Why Do Democrats Have an Identity Crisis? It Goes Back to the McGovern Landslide Loss
Mr. Miroff is a professor of political science at the State University of New York, Albany. His most recent book is The Liberals’ Moment: The McGovern Insurgency and the Identity Crisis of the Democratic Party (Lawrence: University Press of Kansas, 2007).For the Democrats, all of the signs for the 2008 elections currently look favorable. Yet if they do control the presidency and Congress starting in 2009, what will they stand for and how will they govern? Once Democrats look past the prospect of electoral victory, the picture becomes blurry. Republican political ascendancy since the Reagan presidency has centered on a few core—and clear—principles: limited government, the free market, a strong military, traditional values. The Democrats’ alternative public philosophy is far less distinct. For decades, their party had had trouble articulating what it cares about and what it believes. Republicans have been proud to call themselves conservatives. Democrats have not really wanted to call themselves anything in particular.
My effort to understand this identity crisis in the Democratic Party—a malady that will not be cured simply by winning another election—led me back to the McGovern presidential campaign of 1972. I argue in my recently published book, The Liberals’ Moment: The McGovern Insurgency and the Identity Crisis of the Democratic Party, that the McGovern campaign was the last time that a presidential nominee of the Democratic Party voiced a full-fledged public philosophy: liberalism. It was the last time that a Democratic nominee ran on a platform of peace, economic justice, and social equality.
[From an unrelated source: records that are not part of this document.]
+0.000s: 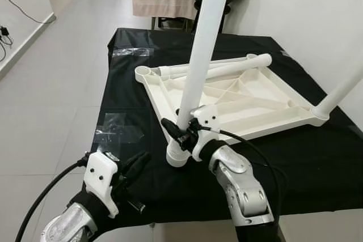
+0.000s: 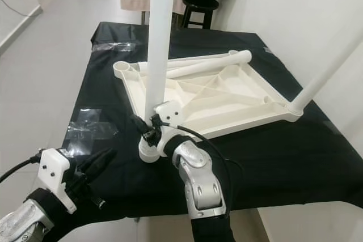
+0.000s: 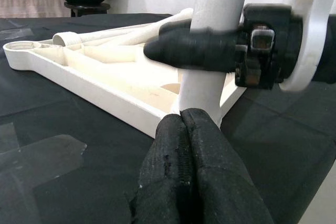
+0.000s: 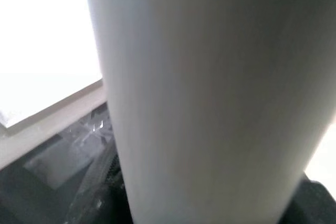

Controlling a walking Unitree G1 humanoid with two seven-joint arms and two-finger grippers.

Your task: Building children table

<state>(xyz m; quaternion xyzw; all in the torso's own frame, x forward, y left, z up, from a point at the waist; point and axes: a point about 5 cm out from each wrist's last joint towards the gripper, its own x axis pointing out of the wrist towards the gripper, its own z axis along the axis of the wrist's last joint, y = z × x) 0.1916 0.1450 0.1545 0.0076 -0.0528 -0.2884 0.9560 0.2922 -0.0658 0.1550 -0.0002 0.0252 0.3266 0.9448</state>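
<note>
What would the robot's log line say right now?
right hand: gripping upright leg in tabletop corner | left hand: shut, idle

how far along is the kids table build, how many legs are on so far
Done: one leg stands in the far right corner socket of the upside-down tabletop. In hand: the right claw is shut on a second leg, upright at the near corner socket. Left: two loose legs lie across the tabletop, and the far left socket is empty. The left claw is shut, hovering near the table edge.
</note>
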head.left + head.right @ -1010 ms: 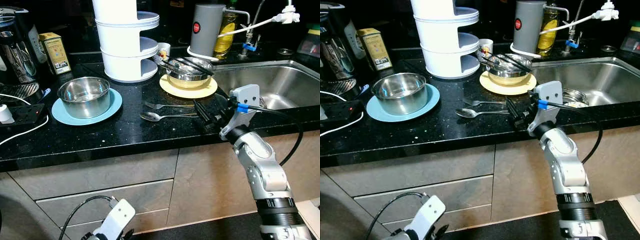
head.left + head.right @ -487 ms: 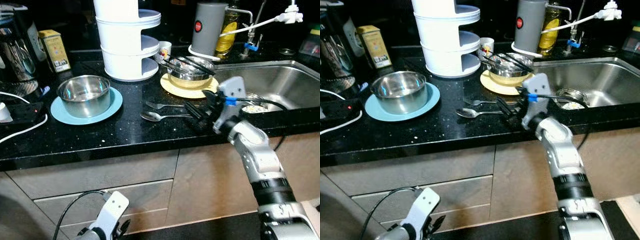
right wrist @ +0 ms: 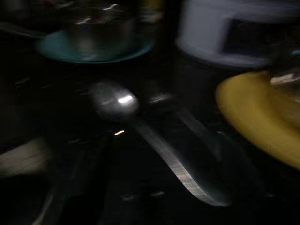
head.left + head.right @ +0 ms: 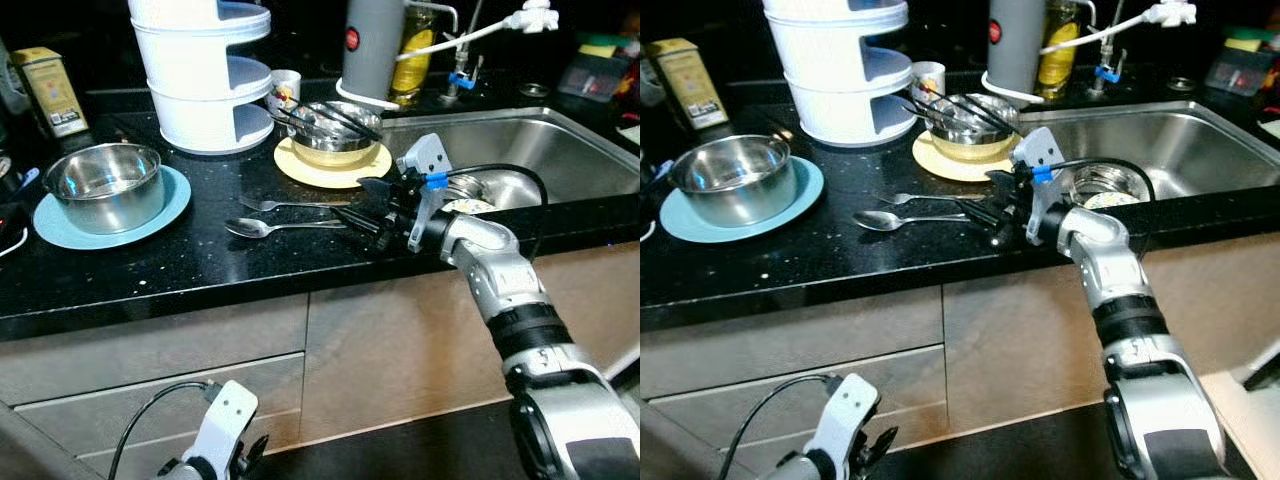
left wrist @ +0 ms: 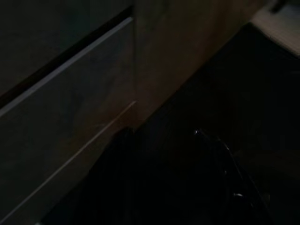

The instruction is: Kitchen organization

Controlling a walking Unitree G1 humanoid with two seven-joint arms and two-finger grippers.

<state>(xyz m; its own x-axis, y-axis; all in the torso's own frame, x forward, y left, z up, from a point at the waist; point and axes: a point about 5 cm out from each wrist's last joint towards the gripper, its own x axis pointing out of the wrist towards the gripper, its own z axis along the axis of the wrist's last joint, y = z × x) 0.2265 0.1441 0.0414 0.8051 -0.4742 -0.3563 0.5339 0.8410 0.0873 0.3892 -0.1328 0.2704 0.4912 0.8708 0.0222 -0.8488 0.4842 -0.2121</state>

It was the last time that a Democratic presidential candidate spoke passionately to the hearts of Democratic activists.
But McGovern lost by a huge margin, crushed by a landslide in which forty-nine states voted for the incumbent, none other than Richard Nixon. The landslide defeat was propelled by a confluence of problems: Nixon’s incumbency advantages and dirty campaign, negative perceptions of McGovern’s character, largely formed in the Eagleton Affair, and an ideological backlash sparked by the impression, cultivated by his political enemies, that McGovern was far to the left and outside the political mainstream. Many Democrats seized upon the last of these factors and drew a stark conclusion: speak from your heart, let your convictions show, articulate a liberal vision, and you are setting up the party for disaster. A legacy of the McGovern campaign was that it made Democrats lose confidence in their longstanding public philosophy even as Republicans were gaining confidence in their new one. The McGovern defeat can thus be seen as a profound trauma for contemporary Democrats, a political and psychic wound that has been covered over with layers of denial and defensiveness.
The political repercussions of McGovern’s defeat would have faded away if Democrats had abandoned his political values after 1972. Yet after that year the party base actually became more liberal. The conservative southern Democrats largely left the party, as did many of the Cold Warriors, prominent in the Scoop Jackson and Hubert Humphrey campaigns of 1972, who gravitated over the course of the next decade toward Ronald Reagan. McGovern’s most implacable foe within the party, AFL-CIO president George Meany, represented a dying breed of old-style labor leaders. Thus, even as McGovern’s values, rooted in the passionate struggles of the 1960s for civil rights and against the war in Vietnam, were shared by an increasing percentage of Democrats, the party’s later presidential candidates muffled liberal convictions out of a fear of their anticipated electoral costs.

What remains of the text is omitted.